Five minutes after Richter had ended the call, Pavel Bardin walked through the door. He ordered a vodka, and knocked it back in one as soon as the bartender had placed it in front of him. Then he ordered another, carried it across to a table beside the door, pulled out a newspaper and began reading. Or, at least, appearing to read, for every time the door opened, he looked up to scan the faces of the new arrivals.

The Russian was, Richter realized, both amateurish and terrified, which wasn’t the best combination when about to encounter people who had killed at least once during the past week. But it was too late to do anything about that now, and what could he do anyway, because Bardin was the only one who might recognize the three men who had almost certainly killed Georgi Lenkov.

Seven came and went, and the door opened regularly to admit new arrivals, or to allow customers to leave.
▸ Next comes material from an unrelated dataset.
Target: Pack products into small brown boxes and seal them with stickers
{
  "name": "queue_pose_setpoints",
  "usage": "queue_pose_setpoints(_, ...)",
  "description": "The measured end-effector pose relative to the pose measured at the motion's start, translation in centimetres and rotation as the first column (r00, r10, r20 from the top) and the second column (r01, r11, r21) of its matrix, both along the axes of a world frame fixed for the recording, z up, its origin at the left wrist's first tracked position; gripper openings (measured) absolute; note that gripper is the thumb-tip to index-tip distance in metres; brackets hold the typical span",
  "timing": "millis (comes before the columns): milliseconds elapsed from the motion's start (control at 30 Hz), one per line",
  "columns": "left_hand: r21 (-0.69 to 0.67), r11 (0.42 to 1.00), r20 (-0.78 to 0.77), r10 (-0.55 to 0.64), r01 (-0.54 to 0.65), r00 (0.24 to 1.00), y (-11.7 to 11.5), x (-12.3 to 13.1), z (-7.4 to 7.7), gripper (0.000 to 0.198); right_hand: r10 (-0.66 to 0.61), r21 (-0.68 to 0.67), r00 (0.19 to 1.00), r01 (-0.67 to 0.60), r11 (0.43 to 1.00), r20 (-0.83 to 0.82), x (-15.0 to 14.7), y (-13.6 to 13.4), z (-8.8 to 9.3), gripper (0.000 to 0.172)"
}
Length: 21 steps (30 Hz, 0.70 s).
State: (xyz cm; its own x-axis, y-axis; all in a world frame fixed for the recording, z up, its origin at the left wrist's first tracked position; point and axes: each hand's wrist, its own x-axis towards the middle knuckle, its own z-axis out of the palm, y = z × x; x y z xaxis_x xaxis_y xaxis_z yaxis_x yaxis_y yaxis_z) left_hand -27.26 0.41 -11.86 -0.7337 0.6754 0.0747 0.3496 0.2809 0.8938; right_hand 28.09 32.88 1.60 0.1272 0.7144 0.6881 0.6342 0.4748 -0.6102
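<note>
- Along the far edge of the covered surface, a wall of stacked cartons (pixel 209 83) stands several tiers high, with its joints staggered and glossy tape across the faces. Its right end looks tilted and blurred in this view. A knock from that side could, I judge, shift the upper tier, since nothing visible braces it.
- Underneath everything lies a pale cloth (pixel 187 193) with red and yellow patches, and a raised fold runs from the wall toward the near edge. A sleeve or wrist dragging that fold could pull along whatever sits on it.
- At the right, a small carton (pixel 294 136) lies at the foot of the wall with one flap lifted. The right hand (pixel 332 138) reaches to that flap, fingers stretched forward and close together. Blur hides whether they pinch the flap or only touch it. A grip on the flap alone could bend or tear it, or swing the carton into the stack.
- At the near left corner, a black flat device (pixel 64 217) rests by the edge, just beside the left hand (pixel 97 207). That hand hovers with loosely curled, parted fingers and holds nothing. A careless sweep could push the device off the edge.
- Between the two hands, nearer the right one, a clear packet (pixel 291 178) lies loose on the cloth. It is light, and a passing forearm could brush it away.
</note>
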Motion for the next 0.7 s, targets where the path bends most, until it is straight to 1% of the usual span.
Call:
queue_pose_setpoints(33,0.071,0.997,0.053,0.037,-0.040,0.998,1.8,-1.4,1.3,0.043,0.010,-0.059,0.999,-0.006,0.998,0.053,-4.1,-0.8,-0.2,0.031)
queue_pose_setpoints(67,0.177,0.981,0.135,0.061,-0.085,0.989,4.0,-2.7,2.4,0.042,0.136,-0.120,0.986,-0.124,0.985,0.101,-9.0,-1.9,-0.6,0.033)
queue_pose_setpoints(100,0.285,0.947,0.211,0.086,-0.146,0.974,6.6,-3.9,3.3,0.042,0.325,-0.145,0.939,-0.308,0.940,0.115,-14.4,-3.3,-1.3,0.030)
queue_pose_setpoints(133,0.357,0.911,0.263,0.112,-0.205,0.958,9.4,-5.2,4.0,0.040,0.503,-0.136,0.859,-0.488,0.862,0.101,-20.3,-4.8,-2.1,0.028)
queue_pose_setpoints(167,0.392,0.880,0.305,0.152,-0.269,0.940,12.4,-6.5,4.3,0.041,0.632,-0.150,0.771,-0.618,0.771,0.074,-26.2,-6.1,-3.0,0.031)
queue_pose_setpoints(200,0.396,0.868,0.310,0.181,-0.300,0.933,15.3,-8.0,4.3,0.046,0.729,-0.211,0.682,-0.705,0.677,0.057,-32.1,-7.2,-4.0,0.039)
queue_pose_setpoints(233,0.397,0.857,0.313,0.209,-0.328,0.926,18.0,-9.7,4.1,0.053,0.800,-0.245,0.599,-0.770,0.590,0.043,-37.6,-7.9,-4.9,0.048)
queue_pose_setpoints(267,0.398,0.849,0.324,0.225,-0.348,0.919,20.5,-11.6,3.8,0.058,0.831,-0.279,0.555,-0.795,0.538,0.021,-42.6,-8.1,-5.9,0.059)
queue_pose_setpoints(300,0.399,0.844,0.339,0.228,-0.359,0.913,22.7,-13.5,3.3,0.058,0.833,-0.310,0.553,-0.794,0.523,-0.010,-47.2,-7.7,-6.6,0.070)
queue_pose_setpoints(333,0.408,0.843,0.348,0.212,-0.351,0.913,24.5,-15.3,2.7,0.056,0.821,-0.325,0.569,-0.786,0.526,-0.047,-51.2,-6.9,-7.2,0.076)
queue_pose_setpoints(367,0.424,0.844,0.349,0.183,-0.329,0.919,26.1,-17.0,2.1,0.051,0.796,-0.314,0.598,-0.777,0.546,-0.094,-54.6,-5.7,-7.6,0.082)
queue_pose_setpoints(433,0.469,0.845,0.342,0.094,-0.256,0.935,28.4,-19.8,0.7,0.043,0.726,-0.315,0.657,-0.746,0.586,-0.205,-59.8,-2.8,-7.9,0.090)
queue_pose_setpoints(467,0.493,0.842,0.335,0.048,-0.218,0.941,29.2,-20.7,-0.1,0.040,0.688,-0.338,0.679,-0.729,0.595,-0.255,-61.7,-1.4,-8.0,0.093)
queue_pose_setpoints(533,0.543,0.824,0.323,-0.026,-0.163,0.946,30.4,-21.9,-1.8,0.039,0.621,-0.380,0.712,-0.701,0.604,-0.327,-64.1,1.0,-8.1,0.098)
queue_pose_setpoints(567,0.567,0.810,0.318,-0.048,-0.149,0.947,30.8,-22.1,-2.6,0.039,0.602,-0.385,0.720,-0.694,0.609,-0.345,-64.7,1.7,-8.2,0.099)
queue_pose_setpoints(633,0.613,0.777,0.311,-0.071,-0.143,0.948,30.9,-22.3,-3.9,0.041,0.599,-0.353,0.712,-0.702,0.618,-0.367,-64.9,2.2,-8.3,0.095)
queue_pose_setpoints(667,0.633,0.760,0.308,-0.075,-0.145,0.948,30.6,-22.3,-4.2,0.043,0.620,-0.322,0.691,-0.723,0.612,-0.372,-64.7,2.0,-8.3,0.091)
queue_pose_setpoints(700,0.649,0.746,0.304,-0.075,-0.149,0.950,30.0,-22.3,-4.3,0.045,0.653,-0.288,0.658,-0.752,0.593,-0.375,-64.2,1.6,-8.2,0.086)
On each occasion, Bardin glanced at Richter across the bar and shook his head. The man was being about as subtle as a flying brick, and Richter knew the expected agents would twig what was up the instant they stepped through the door. The idiot would have to be warned.

He stood up to do so, and had taken no more than a couple of steps towards Bardin’s table when the street door suddenly opened again, and two men entered. The pilot looked up at them, then turned towards Richter and nodded. He might just as well have waved a banner over his head carrying the words ‘This is a trap.’

The men stopped dead, then turned round, yanked open the door and hurried outside. Richter muttered a curse and followed them.

He’d expected them to turn either left or right, making for wherever they’d left their car. But instead they sprinted straight across the road, towards the river. Off to his left, Richter saw the brief flash of headlamps, the signal agreed with Bykov to indicate that he’d radioed for the police cordon to be set up. But that now seemed rather academic, because Richter had realized there was a huge hole in their plan. If the bad guys had a boat waiting for them on the river, the police cordon became irrelevant. They’d covered all the surrounding streets, but not the water.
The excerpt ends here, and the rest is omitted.